To determine the continuity of the function \[ f(x) = \begin{cases} \frac{(x-2)}{|x-2|} \cdot \frac{(x^2-1)}{(x^2+1)}, & x \neq 2 \\ \frac{3}{5}, & x = 2 \end{cases} \] at \( x = 2 \), we need to check the following condition for continuity: \[ \lim_{x \to 2^-} f(x) = \lim_{x \to 2^+} f(x) = f(2) \] ### Step 1: Calculate \( f(2) \) From the definition, when \( x = 2 \): \[ f(2) = \frac{3}{5} \] ### Step 2: Calculate \( \lim_{x \to 2^+} f(x) \) For \( x \to 2^+ \) (approaching 2 from the right), we have \( |x-2| = x-2 \).
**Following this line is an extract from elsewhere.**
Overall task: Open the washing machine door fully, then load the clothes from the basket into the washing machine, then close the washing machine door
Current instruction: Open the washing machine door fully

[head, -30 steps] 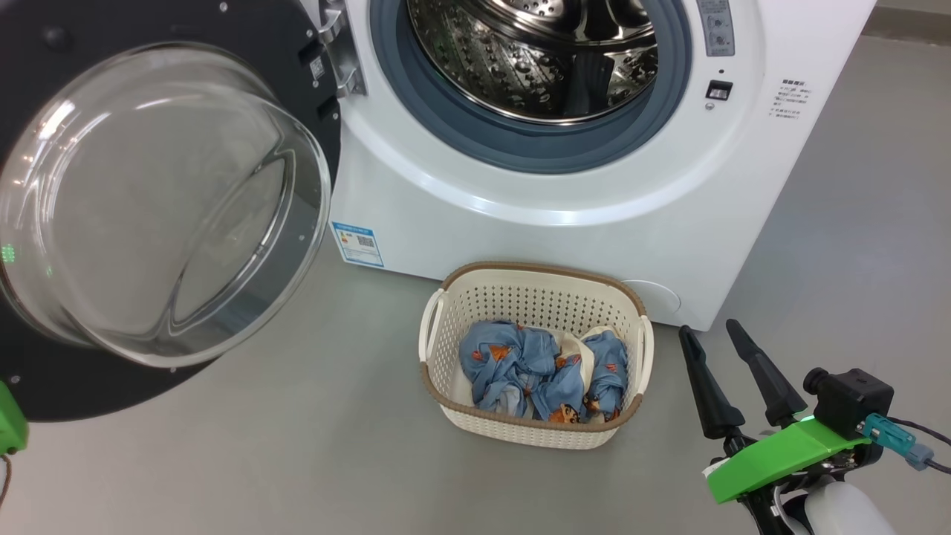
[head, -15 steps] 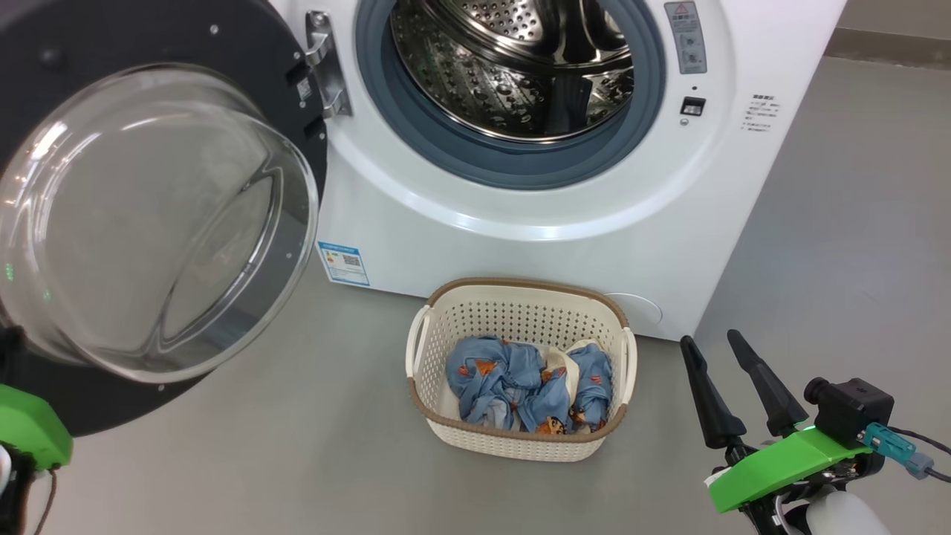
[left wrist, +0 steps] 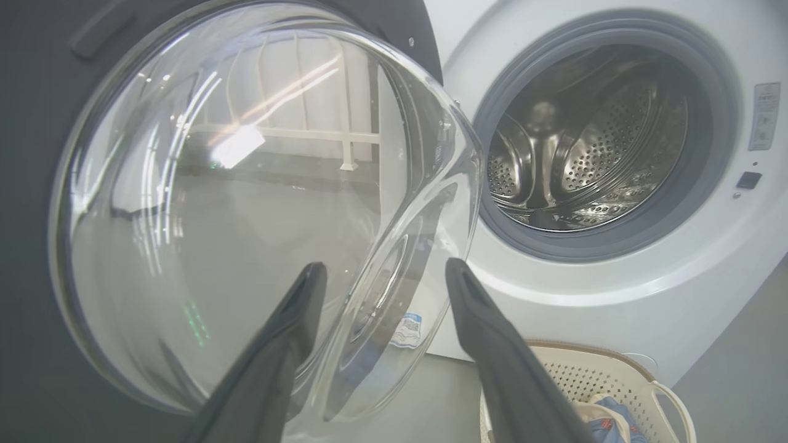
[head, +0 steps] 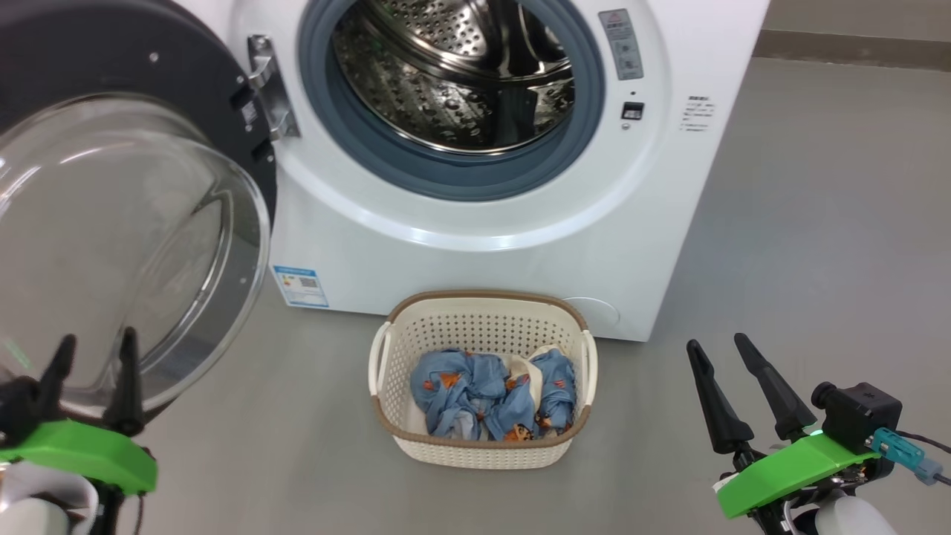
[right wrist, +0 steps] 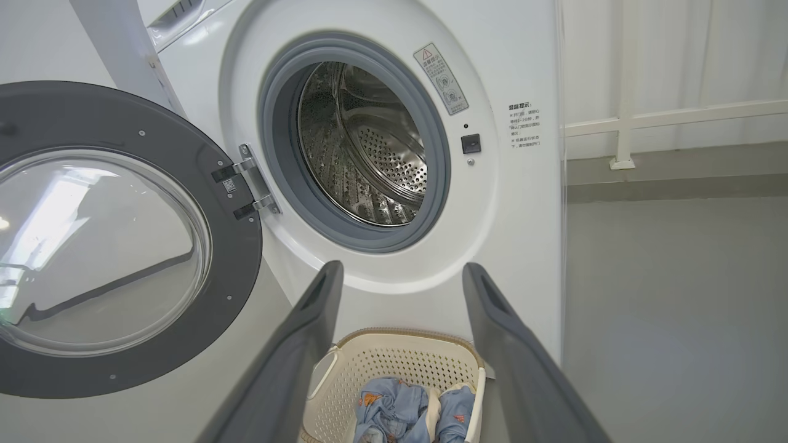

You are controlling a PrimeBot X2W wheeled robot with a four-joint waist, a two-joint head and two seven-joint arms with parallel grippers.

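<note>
Blue clothes (head: 487, 392) in basket (head: 483, 296), left of right end effector (head: 717, 342).

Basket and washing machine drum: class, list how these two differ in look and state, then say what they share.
The basket is cream plastic with a brown rim; the drum is shiny steel. The basket holds the clothes; the drum looks empty. The basket opens upward; the drum opens sideways. Both are perforated.

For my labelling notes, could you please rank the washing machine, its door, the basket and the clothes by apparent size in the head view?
1. White front-loading washing machine.
2. Round black glass-windowed door, nearer the camera and cropped.
3. Cream perforated plastic basket.
4. Blue printed fabric clothes inside it.
</note>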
Therefore, \[ f(x) = \frac{(x-2)}{(x-2)} \cdot \frac{(x^2-1)}{(x^2+1)} = 1 \cdot \frac{(x^2-1)}{(x^2+1)} = \frac{x^2-1}{x^2+1} \] Now, we compute the limit: \[ \lim_{x \to 2^+} f(x) = \lim_{x \to 2} \frac{x^2-1}{x^2+1} = \frac{2^2-1}{2^2+1} = \frac{4-1}{4+1} = \frac{3}{5} \] ### Step 3: Calculate \( \lim_{x \to 2^-} f(x) \) For \( x \to 2^- \) (approaching 2 from the left), we have \( |x-2| = -(x-2) = 2-x \). Therefore, \[ f(x) = \frac{(x-2)}{-(x-2)} \cdot \frac{(x^2-1)}{(x^2+1)} = -1 \cdot \frac{(x^2-1)}{(x^2+1)} = -\frac{x^2-1}{x^2+1} \] Now, we compute the limit: \[ \lim_{x \to 2^-} f(x) = \lim_{x \to 2} -\frac{x^2-1}{x^2+1} = -\frac{2^2-1}{2^2+1} = -\frac{4-1}{4+1} = -\frac{3}{5} \] ### Step 4: Compare the limits and \( f(2) \) Now we compare the limits and the function value at \( x = 2 \): - \( \lim_{x \to 2^+} f(x) = \frac{3}{5} \) - \( \lim_{x \to 2^-} f(x) = -\frac{3}{5} \) - \( f(2) = \frac{3}{5} \) Since \( \lim_{x \to 2^-} f(x) \neq \lim_{x \to 2^+} f(x) \), the function is not continuous at \( x = 2 \). ### Conclusion Thus, the function \( f(x) \) is discontinuous at \( x = 2 \).